The following steps will walk you through the steps to create a build of this project using Google Cloud Build and then deploy it on Google Cloud Run.

In case you want to modify deployment parameters, feel free to adjust the cloudbuild.yaml according to your needs.

Using the terminal

Once gcloud CLI is installed, execute the following command in the terminal in order to login to your Googgle Account and to authenticate subsequent commands to deploy your service on Google Cloud. This command will open a browser prompt that will ask you to Sign in with Google and to grant Google Cloud SDK access to your Google account.

gcloud auth login

Set the project in which the web service is deployed to. Make sure to replace PROJECT_ID with your own project id.

gcloud config set project <PROJECT_ID>

You can then deploy this service on Google Cloud by executing the following command. Make sure to replace <REGION> with the Google Cloud region, you want to use for the deployment of your web service.

gcloud builds submit --region='<REGION>'

You can see the logs of the build in the Cloud Build History. In case you don’t see your build, make sure you have selected your region in the dropdown. When deploying for the first time, the build process can take up-to 25min. Subsequent deployments should be done in less than 5min, as we then make use of cached Docker images. Once the build is done, you will see your deployment on the Cloud Run Overview.

Using GitHub Actions

The GitHub Actions workflow in this project is setup in a way, that with every push to the main branch the deploy-cloudrun workflow will be triggered.

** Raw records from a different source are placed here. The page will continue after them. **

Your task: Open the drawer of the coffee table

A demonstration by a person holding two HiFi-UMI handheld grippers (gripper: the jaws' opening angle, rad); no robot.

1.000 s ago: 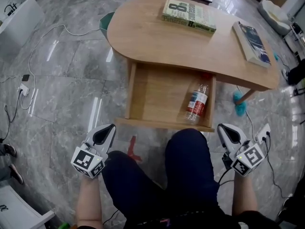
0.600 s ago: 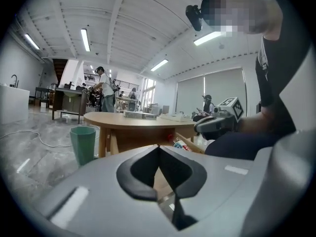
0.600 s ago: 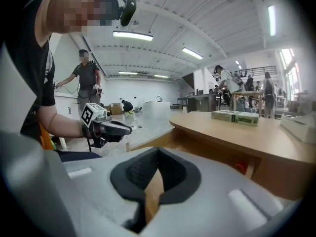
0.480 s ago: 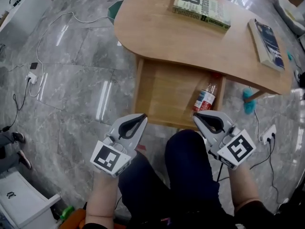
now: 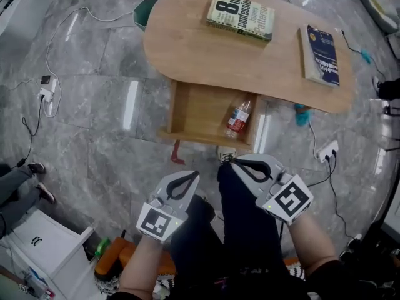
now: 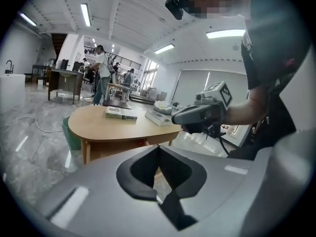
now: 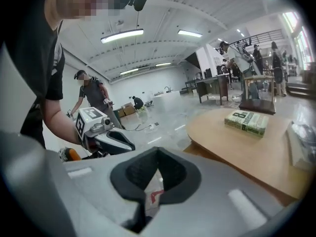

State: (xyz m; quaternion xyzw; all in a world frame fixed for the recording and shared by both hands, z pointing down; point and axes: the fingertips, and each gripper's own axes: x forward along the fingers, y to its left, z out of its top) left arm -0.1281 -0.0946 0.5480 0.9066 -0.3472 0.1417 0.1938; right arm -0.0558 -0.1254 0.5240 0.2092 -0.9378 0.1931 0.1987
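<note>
Drawer [image 5: 199,114] open under the desk [image 5: 200,49].
Desk top hides the drawer's rear and the bottle's [image 5: 237,119] top end; left hand-held gripper [image 5: 193,177] and right hand-held gripper [image 5: 234,163], both pressed together and empty, hang before the desk.

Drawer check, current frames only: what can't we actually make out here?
- Rear of the drawer: head view, the table top covers it.
- Drawer front and any handle: head view, seen from above, so only its top edge shows.
- Bottle label: head view, too small to read.
- Blue book cover text: head view, too small to read.
</note>
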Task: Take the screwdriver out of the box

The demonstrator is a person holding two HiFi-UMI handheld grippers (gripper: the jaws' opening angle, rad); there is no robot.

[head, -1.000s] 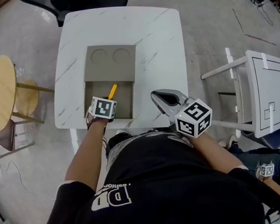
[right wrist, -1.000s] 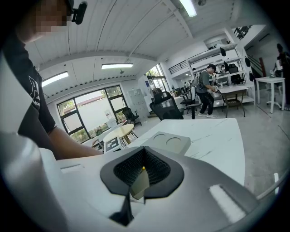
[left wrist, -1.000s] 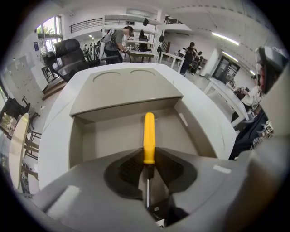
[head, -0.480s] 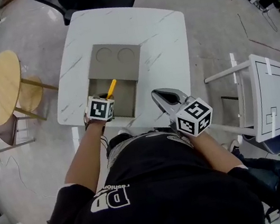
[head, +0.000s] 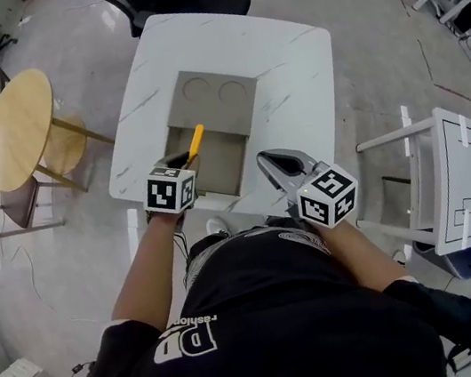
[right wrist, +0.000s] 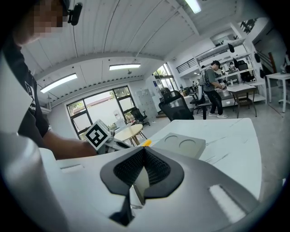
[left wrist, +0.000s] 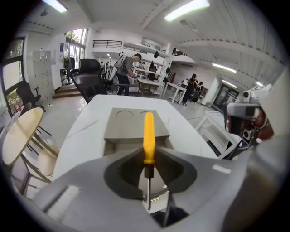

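Over the box (head: 223, 156), at the table (head: 285, 57) edge: left gripper (head: 182, 160) clamped on the screwdriver (head: 195, 139).
Its yellow end juts past the jaws, above the box; shaft tip hidden from overhead. Right gripper (head: 279, 163) beside the box, jaws together, nothing between.

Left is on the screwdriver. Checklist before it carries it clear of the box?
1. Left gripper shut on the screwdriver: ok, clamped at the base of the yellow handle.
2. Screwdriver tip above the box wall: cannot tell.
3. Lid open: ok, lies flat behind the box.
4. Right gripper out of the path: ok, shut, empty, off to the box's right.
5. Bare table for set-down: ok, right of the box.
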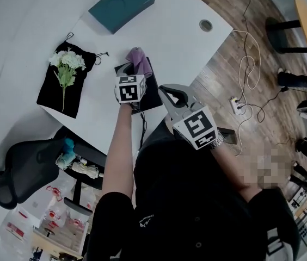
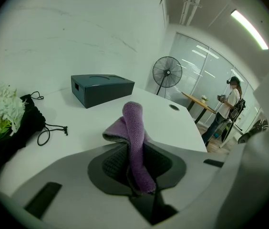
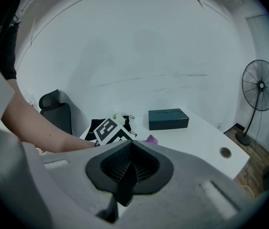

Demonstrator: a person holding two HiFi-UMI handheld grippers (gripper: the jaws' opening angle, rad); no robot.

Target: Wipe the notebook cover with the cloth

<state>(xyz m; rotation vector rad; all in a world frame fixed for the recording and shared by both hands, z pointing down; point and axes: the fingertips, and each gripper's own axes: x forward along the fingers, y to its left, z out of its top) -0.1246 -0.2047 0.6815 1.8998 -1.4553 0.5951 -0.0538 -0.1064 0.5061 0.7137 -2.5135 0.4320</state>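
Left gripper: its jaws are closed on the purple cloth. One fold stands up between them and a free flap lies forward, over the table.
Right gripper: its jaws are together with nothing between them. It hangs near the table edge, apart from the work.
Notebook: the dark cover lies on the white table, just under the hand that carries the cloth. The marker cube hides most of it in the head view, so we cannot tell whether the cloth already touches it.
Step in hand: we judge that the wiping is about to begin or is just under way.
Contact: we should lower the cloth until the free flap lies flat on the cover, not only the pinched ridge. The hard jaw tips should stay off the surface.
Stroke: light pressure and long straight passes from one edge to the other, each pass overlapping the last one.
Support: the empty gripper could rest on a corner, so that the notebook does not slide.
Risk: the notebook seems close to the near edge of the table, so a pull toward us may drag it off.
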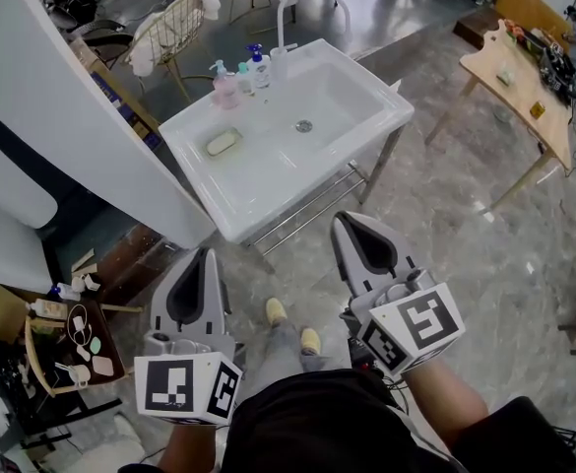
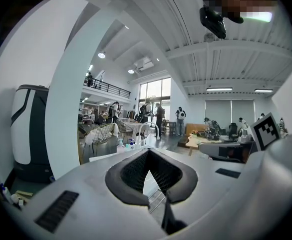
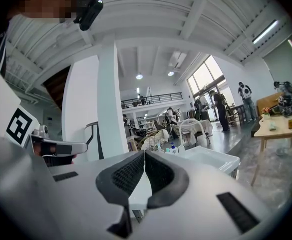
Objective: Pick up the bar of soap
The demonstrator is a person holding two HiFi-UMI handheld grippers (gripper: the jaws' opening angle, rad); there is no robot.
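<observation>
A pale yellow-green bar of soap (image 1: 223, 143) lies on the left ledge of a white sink (image 1: 268, 180) in the head view. Both grippers hang well short of the sink, over the floor. My left gripper (image 1: 205, 252) points toward the sink's near edge with its jaws shut and nothing between them. My right gripper (image 1: 344, 219) is just off the sink's right front corner, its tips also together and empty. In the left gripper view the left gripper (image 2: 148, 151) has its tips touching; the right gripper (image 3: 144, 153) looks the same in its own view.
A curved tap (image 1: 307, 3) and several pump bottles (image 1: 240, 74) stand at the sink's back rim. A white pillar (image 1: 66, 97) rises left of the sink. A wooden table (image 1: 520, 82) is at the right, wire chairs (image 1: 174, 28) behind, clutter (image 1: 66, 338) on the floor at left.
</observation>
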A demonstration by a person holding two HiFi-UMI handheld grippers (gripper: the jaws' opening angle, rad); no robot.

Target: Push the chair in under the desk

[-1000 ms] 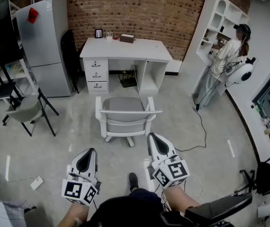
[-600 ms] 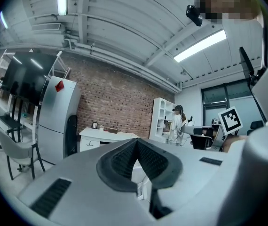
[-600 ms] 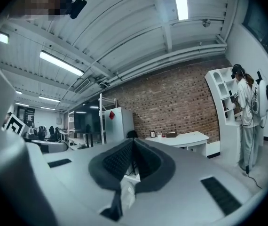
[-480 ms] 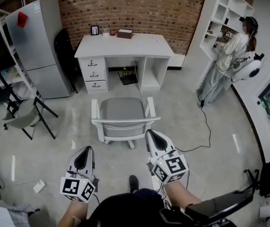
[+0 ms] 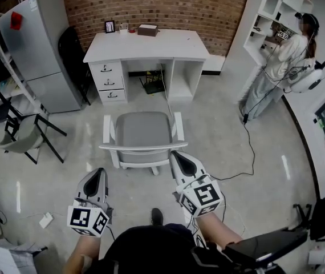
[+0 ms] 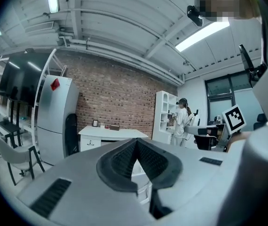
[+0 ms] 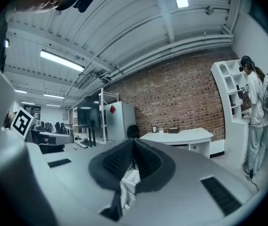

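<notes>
Chair [image 5: 144, 131], white-framed with a grey seat, stands on the grey floor [image 5: 219, 136] in the head view. It faces the open knee space of the white worktop [image 5: 151, 47] but sits apart from it, and its backrest is turned toward the person. The worktop stands against a brick wall [image 5: 168, 4], with drawers on its left side and a small picture frame [image 5: 110, 26] and a brown box [image 5: 147, 29] at its far edge. The left gripper [image 5: 98, 174] hovers near the chair's back, a little short of it. The right gripper [image 5: 179, 156] has its tip right at the right end of the backrest; I cannot tell whether it touches. A grey fridge [image 5: 43, 44] stands left of the worktop, with a folding chair [image 5: 20, 136] nearer the person. At the right, another person [image 5: 282, 61] stands at a white shelf unit [image 5: 265, 16].

In the left gripper view, the fingers [image 6: 120, 161] are pressed together with nothing between them. Beyond them are the worktop, the fridge and the brick wall, with the other person by the shelves.

In the right gripper view, this gripper's fingers [image 7: 117, 161] are likewise pressed together and hold nothing. A bit of white frame shows just under where they meet. The worktop sits well beyond, with the fridge to its left and the other person at the right edge.
</notes>
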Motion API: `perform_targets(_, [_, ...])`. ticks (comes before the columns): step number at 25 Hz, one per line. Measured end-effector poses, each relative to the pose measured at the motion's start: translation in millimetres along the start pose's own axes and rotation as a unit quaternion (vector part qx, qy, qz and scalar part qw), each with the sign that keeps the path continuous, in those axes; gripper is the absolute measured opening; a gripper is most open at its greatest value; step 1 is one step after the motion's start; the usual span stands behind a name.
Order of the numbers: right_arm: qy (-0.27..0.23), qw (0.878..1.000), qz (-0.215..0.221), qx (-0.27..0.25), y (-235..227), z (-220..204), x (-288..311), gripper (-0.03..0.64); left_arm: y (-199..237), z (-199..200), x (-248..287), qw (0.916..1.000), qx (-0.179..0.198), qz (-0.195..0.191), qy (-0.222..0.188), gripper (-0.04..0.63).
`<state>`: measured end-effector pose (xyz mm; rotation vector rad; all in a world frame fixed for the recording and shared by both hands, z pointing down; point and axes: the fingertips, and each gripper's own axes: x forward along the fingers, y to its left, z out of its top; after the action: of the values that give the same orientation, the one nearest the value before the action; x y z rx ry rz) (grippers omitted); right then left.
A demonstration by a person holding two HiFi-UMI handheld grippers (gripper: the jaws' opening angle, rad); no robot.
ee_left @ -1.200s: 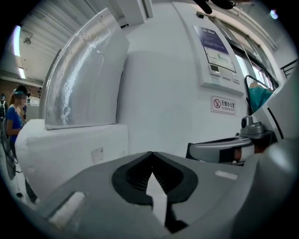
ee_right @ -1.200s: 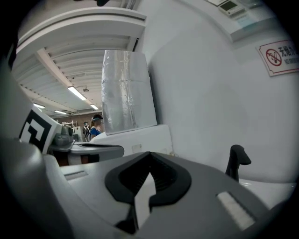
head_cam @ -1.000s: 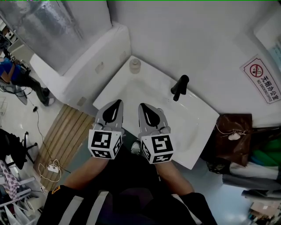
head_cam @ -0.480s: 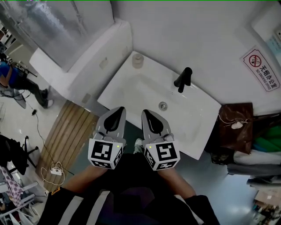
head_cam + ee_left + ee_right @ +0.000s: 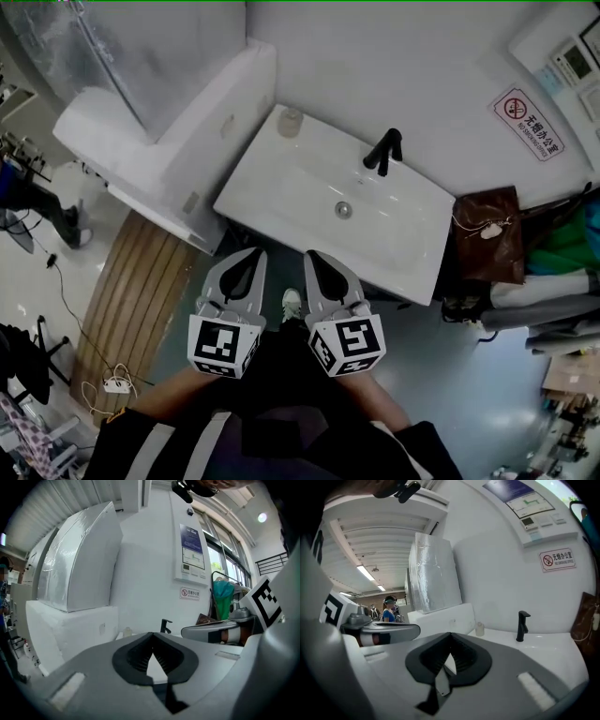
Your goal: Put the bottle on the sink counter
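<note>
1. Over the last second both grippers have been drawn back toward the person. Earlier they were held above the near edge of the sink counter (image 5: 251, 190); now they are held clear of it, over the floor, with a white shoe (image 5: 292, 302) seen between them.
2. The left gripper (image 5: 251, 259) is seen with its jaws pressed together and nothing held between them.
3. The right gripper (image 5: 313, 261) is likewise closed tip to tip and nothing is carried in it.
4. The bottle (image 5: 290, 122), a small pale one, is found upright on the far left corner of the counter, well apart from both grippers and to the left of the black faucet (image 5: 384, 152). Its position has not been altered across the last second.
5. The basin with its drain (image 5: 344, 210) is left free, and the wider view now takes in the wooden slat mat (image 5: 141, 281) at the near left.
6. From this it is judged that the placing has been completed: the bottle has been released on the counter, and the retreat is read as the end of the task rather than a fresh approach.
</note>
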<state>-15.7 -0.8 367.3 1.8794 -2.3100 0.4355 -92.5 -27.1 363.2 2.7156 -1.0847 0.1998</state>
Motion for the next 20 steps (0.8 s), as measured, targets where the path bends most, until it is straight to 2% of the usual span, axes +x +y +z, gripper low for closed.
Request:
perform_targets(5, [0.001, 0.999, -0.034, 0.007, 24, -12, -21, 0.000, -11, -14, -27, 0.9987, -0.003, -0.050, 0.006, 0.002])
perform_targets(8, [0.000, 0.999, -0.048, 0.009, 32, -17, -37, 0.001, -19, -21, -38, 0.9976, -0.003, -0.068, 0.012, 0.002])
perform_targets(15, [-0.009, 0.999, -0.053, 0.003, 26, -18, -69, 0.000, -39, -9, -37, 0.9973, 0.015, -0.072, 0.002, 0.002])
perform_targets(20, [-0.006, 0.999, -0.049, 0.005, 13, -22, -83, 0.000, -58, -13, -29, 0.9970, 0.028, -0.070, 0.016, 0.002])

That workflow will automatically build the image in Cloud Build and deploy it on Cloud Run.

name: deploy-cloudrun
on:
  push:
    branches:
      - 'main'
...

The deploy-cloudrun workflow uses the google-github-actions/auth@v1 with a Service Account JSON key to authenticate with Google Cloud. The JSON key is stored as a Github secret and is named GC_SA_ADMNIN_KEY.

- name: 'Authenticate GCP 🔐'
  id: 'auth'
  uses: 'google-github-actions/auth@v1'
  with:
    credentials_json: '${{ secrets.GC_SA_ADMNIN_KEY }}'

Once the workflow is done, you will see your deployment on the Cloud Run Overview.


Please note that this project is released with a Contributor Code of Conduct. By participating in this project you agree to abide by its terms.